Since being elected to the General Assembly, Ruckelshaus has reminded me of the highly principled Ruckelshauses I used to know. (I believe they were his father and uncle.) They were the kind of Republicans I routinely encountered before the party devolved into today’s iteration–a cross between a cult and a comedy writer’s Mafia. (Senator Ruckelshaus is also sponsoring one of this session’s anti-gerrymandering measures, so kudos to him.)

Ruckelshaus said Senate Bill 15 is designed to incentivize businesses to help their minimum-wage workers move up the economic ladder.

“They’re trapped because they don’t have the skills to move up the ladder,” Ruckelshaus said. “The whole concept is it’s a two-way street between the employer and employee. It’s a tax credit to employers. For the worker that receives an increase in pay, they’re able to raise their skills up and be more attractive in the workforce, and be able to make more than a minimum wage.”

Aside from being good policy, this sort of approach inadvertently illustrates what is wrong with the “trickle down” economic theory that Congressional Republicans always trot out to justify their persistent work on behalf of the already-rich–a theory they repeatedly recited when defending the obvious inequities of their recent tax “reform” bill.

How often have we heard that recitation?  If we just give tax breaks to the wealthy (no strings attached)–that money will be used to invest in businesses that will hire workers. Those tax giveaways to the “makers” are necessary in order to create jobs!

I have frequently asked what seems like a reasonable question: if these tax cuts and loopholes so favorable to the wealthy are really intended to create jobs, why aren’t they targeted to that result, in much the same way as Ruckelshaus has proposed; that is, why not limit proposed incentives to employers who can demonstrate that they have provided the intended benefit? It would seem simple enough to attach some “accountability strings” that would base federal tax incentives on jobs created–to provide that, for every added job an employer could document, she would receive a tax deduction.

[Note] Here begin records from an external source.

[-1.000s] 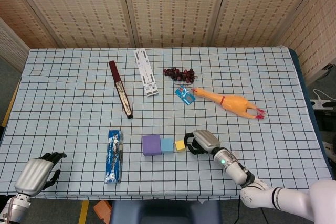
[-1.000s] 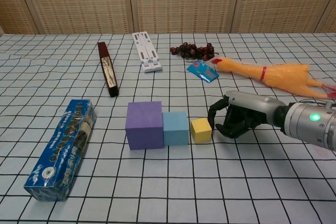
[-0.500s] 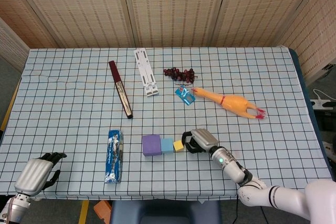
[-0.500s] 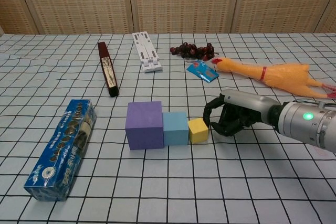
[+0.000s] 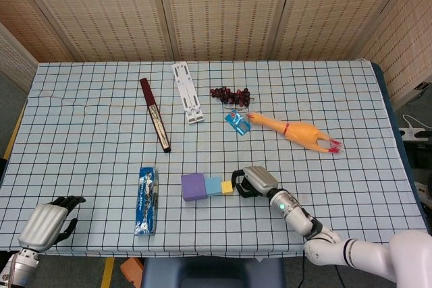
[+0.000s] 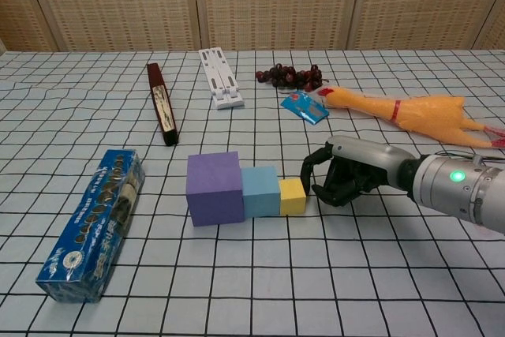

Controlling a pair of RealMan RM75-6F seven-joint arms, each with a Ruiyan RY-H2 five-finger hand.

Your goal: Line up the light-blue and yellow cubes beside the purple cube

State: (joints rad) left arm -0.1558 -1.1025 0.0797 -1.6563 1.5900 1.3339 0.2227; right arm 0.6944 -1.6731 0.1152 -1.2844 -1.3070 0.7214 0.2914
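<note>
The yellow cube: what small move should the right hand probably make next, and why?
Probably draw the right hand back off the yellow cube. The cube sits against the light-blue cube, which sits against the purple cube, so the row looks formed. The fingers, curled at the cube's side, grip nothing.

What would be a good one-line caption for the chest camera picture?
Right hand nudges yellow cube against light-blue cube and purple cube.

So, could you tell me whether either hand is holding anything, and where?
Nothing is held. The right hand, fingers curled, sits against the yellow cube; the left hand hangs off the table edge.
</note>
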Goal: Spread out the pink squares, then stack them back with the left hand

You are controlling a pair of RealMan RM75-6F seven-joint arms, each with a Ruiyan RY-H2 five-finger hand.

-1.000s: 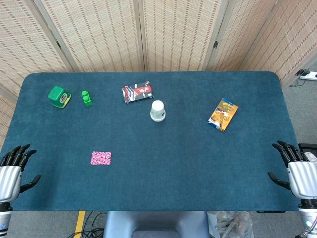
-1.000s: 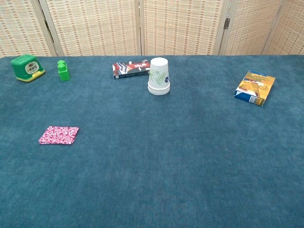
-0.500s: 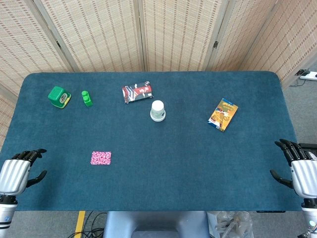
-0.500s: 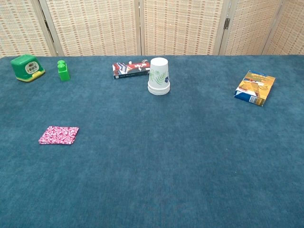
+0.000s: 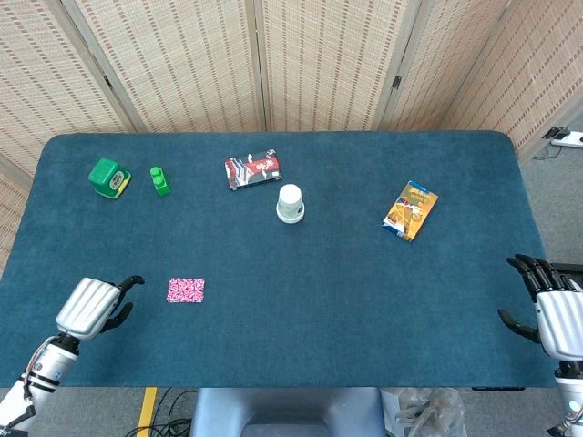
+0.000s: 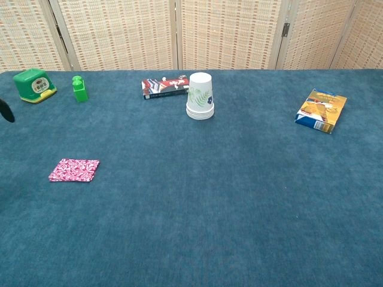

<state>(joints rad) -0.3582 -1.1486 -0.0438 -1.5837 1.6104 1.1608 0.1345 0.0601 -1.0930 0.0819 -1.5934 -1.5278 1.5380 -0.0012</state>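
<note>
The pink squares [image 5: 186, 290] lie in one flat stack on the blue table, front left; the chest view shows the same stack [image 6: 74, 170]. My left hand [image 5: 91, 308] hovers over the table just left of the stack, apart from it, fingers spread and holding nothing. Only a dark fingertip [image 6: 6, 111] of it shows at the chest view's left edge. My right hand [image 5: 552, 309] hangs past the table's right front edge, fingers apart and empty.
At the back left stand a green box [image 5: 109, 177] and a small green bottle [image 5: 160, 180]. A red-and-black packet [image 5: 253, 170] and a stack of white paper cups [image 5: 290, 203] sit mid-table. An orange box [image 5: 410, 210] lies to the right.
My left hand has moved right and forward from beyond the table's left edge to a spot over the table beside the pink stack. The right hand has barely shifted.
</note>
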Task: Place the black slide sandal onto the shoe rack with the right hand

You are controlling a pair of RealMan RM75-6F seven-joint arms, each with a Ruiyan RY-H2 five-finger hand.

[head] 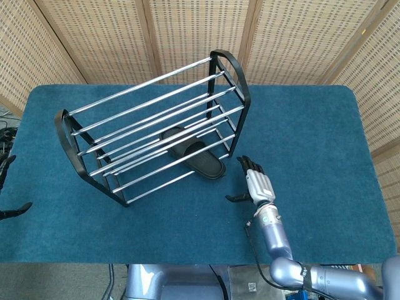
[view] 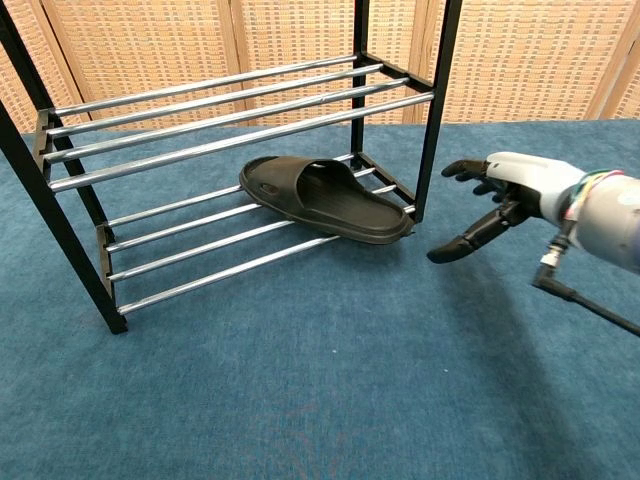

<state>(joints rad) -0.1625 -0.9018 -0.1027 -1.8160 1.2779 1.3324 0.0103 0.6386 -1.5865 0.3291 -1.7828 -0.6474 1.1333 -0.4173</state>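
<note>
The black slide sandal [view: 322,197] [head: 194,153] lies on the lower shelf bars of the shoe rack [view: 240,110] [head: 156,125], its heel sticking out past the front bar. My right hand [view: 505,195] [head: 253,183] hovers to the right of the rack, apart from the sandal, fingers spread and holding nothing. Only a dark tip of my left hand [head: 12,208] shows at the head view's left edge; its fingers are hidden.
The rack is black-framed with chrome bars and stands at an angle on the blue carpeted table [head: 312,137]. A black cable [view: 590,305] trails from my right wrist. Woven screens [head: 200,31] close off the back.
</note>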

Or better yet, a tax credit.

I’m confident that most Americans would applaud a tax “cut” that was carefully targeted and constructed to reward actual job creation, rather than the munificent giveaways that are not conditioned upon providing any evidence of public benefit. Research confirms that these no-strings-attached windfalls routinely find their way into shareholder dividends and management bonuses rather than job creation or workers’ pay.

Kudos to State Senator Ruckelshaus. May his tribe–and his approach–increase.